Airbus, Boeing Bet on Future of Air Travel

ByABC News
January 17, 2005, 8:05 AM

TOULOUSE, France, Jan. 17, 2005 — -- On Tuesday, in an airplane factory the size of 15 football fields, leaders of four European countries will watch as a curtain drops, revealing the first A-380, the super jumbo jetliner Airbus is betting $12 billion will give it an insurmountable lead in the race with Boeing to become the world's leading commercial jetliner manufacturer.

The A-380 is the biggest passenger airliner ever built. It is designed to hold 555 passengers in three classes of service and fly farther, at a lower cost for airlines, than the current biggest plane, Boeing's 747. With an 80-meter (262.5-foot) wingspan, it has an upper deck stretching the length of the plane and a cavernous interior with the promise of more room for passengers.

"The 747 was the flagship of the 20th century," says John Leahy, the American who is in charge of sales and marketing for the European company founded and financed by Britain, France, Germany and Spain.

"In the 21st century," Leahy says, "people will seek out the A-380 if it's on a route, because it's bigger and more comfortable.
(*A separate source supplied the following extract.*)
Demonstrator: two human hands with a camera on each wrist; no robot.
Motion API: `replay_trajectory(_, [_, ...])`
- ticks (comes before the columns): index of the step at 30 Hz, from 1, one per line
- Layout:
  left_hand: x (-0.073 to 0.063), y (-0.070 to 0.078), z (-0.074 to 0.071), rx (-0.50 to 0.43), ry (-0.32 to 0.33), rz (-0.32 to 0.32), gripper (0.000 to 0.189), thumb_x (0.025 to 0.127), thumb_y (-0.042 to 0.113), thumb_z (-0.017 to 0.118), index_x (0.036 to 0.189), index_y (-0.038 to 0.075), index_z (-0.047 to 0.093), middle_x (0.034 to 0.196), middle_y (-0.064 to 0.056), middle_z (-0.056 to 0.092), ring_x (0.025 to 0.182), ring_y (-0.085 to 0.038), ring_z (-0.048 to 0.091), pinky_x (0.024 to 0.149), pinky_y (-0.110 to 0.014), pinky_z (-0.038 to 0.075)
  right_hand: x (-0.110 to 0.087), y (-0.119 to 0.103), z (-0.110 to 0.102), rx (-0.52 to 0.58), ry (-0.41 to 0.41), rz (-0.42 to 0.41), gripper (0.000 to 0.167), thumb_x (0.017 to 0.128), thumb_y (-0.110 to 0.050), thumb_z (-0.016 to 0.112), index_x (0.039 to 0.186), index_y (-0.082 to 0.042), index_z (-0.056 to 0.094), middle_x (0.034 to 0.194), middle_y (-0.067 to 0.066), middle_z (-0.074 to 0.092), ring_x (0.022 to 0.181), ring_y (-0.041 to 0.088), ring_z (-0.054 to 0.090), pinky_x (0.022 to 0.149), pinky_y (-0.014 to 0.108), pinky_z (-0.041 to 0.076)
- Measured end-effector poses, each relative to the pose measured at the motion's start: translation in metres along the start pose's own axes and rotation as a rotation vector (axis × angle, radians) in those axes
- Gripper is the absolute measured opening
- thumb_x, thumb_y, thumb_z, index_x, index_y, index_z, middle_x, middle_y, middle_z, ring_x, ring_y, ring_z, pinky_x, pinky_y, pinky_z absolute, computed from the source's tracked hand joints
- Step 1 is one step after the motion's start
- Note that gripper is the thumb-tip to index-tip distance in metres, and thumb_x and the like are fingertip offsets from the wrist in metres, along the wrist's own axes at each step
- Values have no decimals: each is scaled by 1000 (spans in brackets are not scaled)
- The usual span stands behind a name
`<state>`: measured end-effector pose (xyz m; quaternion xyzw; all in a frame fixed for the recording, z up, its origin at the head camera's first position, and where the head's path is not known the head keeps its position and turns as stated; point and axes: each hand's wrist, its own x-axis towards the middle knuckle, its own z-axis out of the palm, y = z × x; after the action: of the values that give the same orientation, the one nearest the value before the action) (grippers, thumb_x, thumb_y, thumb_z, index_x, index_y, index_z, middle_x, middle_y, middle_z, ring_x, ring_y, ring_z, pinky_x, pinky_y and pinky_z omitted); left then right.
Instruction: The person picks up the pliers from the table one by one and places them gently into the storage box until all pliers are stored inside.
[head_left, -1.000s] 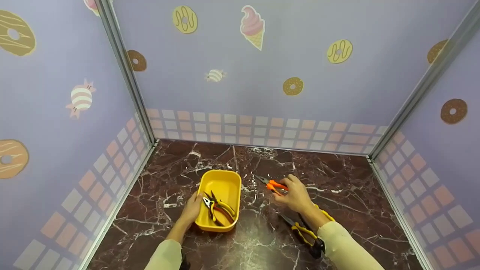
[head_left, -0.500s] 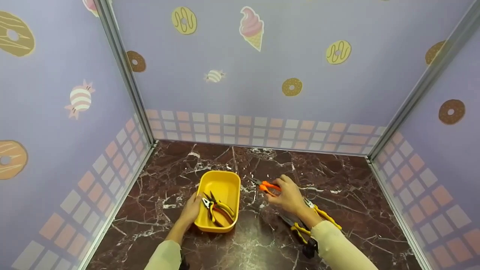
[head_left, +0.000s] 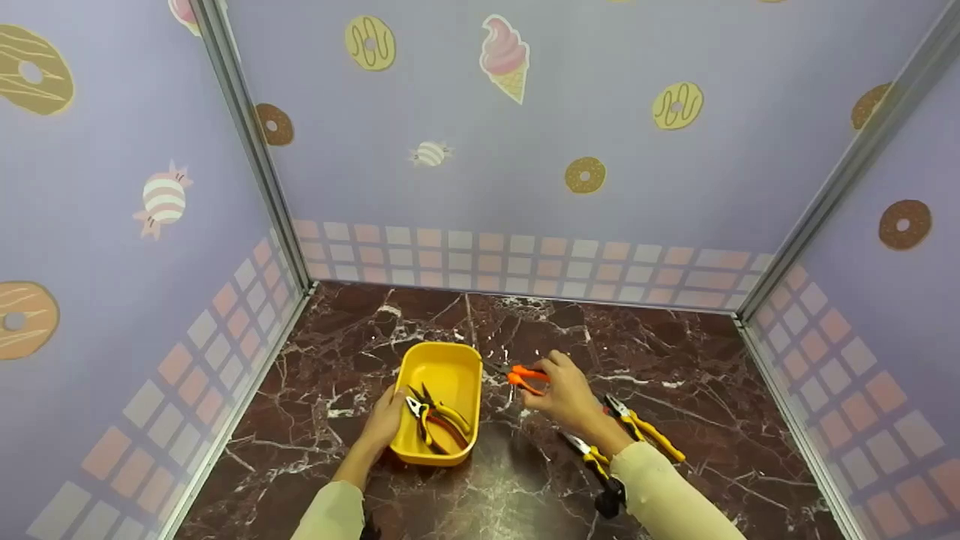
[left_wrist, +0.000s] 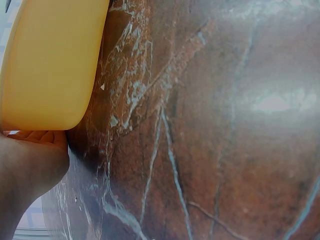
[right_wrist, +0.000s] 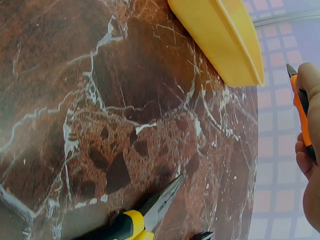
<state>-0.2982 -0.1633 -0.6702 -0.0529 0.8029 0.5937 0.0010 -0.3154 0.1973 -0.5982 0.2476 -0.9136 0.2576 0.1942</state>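
Observation:
My left hand (head_left: pixel 382 420) grips the left side of a yellow plastic box (head_left: pixel 442 367), its thumb at the rim. Inside the box, toward the near end, lie pliers (head_left: pixel 452 415) with yellow-and-black handles, overlapping other pliers. In the head view my right hand (head_left: pixel 566 397) holds orange-handled long-nose pliers (head_left: pixel 517 373) by the handles, above the table. Their jaws point left, the tips right at the box's right rim. The right wrist view shows the orange handle (right_wrist: pixel 300 107) between the fingers and thumb.
On the dark marble table, right of the box, lie yellow-and-black long-nose pliers (head_left: pixel 581 444), partly covered by the right sleeve. Farther right are more pliers (head_left: pixel 660 439) with yellow handles. Patterned panels (head_left: pixel 480 172) stand at the back and both sides.
My right hand has moved left with the orange-handled pliers, bringing their tips up to the box's rim. More of the pliers on the right now shows. The left hand and box stay put.

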Motion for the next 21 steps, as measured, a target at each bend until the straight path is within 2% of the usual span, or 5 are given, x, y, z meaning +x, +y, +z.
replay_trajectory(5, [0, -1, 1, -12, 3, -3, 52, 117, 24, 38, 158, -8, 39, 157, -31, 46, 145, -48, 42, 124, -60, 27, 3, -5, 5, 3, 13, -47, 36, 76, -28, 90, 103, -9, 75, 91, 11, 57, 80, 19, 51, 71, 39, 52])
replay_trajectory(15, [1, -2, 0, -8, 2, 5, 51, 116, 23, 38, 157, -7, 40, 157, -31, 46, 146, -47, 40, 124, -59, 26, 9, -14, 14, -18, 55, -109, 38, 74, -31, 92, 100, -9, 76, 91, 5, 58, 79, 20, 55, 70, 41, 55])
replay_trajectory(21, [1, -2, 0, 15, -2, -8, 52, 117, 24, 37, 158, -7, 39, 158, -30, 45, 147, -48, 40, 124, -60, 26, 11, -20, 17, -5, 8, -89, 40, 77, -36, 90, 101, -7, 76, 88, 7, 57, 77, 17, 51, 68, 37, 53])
They'll enjoy flying more."

Thirty-five years ago, when Boeing introduced the 747 in Seattle, the 350-passenger plane that was the first jumbo jet redefined air travel. It gave Boeing a competitive edge no one successfully challenged, until now.
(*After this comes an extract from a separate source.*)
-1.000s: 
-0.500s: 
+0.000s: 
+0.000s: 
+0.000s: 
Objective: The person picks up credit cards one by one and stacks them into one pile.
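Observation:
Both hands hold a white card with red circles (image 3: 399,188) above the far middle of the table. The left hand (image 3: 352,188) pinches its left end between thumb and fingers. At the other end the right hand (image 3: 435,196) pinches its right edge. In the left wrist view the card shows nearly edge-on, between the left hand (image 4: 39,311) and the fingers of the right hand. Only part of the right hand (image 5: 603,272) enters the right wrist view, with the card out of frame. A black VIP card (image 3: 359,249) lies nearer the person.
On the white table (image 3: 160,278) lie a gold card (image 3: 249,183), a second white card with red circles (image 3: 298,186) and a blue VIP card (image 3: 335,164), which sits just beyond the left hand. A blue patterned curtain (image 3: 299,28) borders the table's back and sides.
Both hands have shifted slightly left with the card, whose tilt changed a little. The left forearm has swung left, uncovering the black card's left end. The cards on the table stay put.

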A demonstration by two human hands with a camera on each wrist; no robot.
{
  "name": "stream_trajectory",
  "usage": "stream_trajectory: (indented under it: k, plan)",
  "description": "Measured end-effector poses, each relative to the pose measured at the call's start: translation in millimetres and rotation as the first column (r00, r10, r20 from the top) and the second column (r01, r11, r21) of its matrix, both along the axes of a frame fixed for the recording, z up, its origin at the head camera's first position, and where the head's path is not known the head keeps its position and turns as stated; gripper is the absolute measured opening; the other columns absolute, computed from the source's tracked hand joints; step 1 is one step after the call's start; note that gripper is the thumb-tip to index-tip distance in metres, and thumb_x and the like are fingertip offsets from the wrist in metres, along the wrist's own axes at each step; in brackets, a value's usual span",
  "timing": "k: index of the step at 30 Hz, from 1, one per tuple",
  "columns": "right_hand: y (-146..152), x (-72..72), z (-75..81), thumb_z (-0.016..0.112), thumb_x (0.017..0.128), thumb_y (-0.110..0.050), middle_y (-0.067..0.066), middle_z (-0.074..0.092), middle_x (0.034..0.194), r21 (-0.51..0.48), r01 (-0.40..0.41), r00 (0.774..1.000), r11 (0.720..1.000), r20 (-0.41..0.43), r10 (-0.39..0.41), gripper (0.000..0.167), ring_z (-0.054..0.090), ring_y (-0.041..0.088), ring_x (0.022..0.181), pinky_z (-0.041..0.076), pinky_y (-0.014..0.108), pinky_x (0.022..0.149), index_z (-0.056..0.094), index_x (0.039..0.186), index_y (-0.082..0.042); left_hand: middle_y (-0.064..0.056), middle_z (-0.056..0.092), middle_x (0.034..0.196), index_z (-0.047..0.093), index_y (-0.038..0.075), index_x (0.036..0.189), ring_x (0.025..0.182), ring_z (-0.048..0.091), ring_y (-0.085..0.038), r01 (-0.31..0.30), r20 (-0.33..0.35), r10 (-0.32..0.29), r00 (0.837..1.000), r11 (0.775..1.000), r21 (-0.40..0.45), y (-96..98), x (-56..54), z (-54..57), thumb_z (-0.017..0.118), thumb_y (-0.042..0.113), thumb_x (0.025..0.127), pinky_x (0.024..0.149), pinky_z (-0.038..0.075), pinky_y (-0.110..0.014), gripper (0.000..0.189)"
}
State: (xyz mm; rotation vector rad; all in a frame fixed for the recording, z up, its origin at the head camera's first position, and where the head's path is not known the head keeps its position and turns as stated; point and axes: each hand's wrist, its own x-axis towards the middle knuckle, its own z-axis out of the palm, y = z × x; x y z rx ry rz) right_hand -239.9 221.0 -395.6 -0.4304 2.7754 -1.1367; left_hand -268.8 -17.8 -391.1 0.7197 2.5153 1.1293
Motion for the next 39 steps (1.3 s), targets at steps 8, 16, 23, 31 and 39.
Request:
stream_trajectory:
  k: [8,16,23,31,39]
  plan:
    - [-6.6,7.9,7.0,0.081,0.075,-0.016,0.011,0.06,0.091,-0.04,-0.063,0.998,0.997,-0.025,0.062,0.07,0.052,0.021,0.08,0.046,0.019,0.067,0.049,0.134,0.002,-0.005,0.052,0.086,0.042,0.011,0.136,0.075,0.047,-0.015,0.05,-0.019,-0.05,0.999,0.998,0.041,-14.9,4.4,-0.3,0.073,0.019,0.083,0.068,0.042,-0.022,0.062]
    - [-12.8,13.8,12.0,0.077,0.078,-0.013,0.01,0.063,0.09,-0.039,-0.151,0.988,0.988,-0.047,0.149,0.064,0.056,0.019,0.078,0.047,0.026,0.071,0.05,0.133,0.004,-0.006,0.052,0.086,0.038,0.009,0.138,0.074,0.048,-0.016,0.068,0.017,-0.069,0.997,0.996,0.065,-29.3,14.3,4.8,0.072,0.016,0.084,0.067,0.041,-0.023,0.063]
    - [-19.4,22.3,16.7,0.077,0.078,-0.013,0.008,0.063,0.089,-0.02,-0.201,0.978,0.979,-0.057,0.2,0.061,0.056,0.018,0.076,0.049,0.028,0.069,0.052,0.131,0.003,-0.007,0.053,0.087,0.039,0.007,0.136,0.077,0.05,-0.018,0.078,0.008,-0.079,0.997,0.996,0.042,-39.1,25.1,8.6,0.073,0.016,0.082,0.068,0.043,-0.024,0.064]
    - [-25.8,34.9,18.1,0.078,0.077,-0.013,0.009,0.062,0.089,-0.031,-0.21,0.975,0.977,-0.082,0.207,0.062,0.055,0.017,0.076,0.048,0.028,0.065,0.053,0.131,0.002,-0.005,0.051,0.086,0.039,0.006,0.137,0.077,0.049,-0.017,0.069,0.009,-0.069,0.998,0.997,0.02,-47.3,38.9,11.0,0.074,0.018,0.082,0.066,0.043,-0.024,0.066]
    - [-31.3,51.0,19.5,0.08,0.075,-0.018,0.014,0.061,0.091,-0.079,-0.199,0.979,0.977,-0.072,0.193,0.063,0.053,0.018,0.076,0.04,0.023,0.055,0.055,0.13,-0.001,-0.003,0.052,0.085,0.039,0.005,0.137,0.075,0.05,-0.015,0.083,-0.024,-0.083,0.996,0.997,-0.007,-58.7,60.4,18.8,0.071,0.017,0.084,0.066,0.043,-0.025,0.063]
"The A-380 really has no competition right now," says Leahy, who believes it will become a cash cow for Airbus, just like the 747 became a "cash cow for Boeing -- the one aircraft that they really made money with because it had no competition."

But Boeing hasn't sold a 747 passenger plane for two years. And for two years Airbus has done the unthinkable -- selling more planes than Boeing to become the market leader. In 1999, the peak of world commercial aircraft production, Boeing had 117,000 employees who delivered 620 airplanes. Airbus delivered 294 that year. Last year, Boeing had fewer than 53,000 employees who delivered just 285 planes. Airbus delivered 320.

Many of Boeing's problems, its executives say, can be traced to Sept. 11. The collapse of air travel then hurt it more than Airbus.

"We dropped our production rates in half after the tragic events," says Randy Baseler, vice president of Boeing's commercial airplane group. "And we are now starting to rebuild our production rates slowly as we see this gradual recovery" in air travel.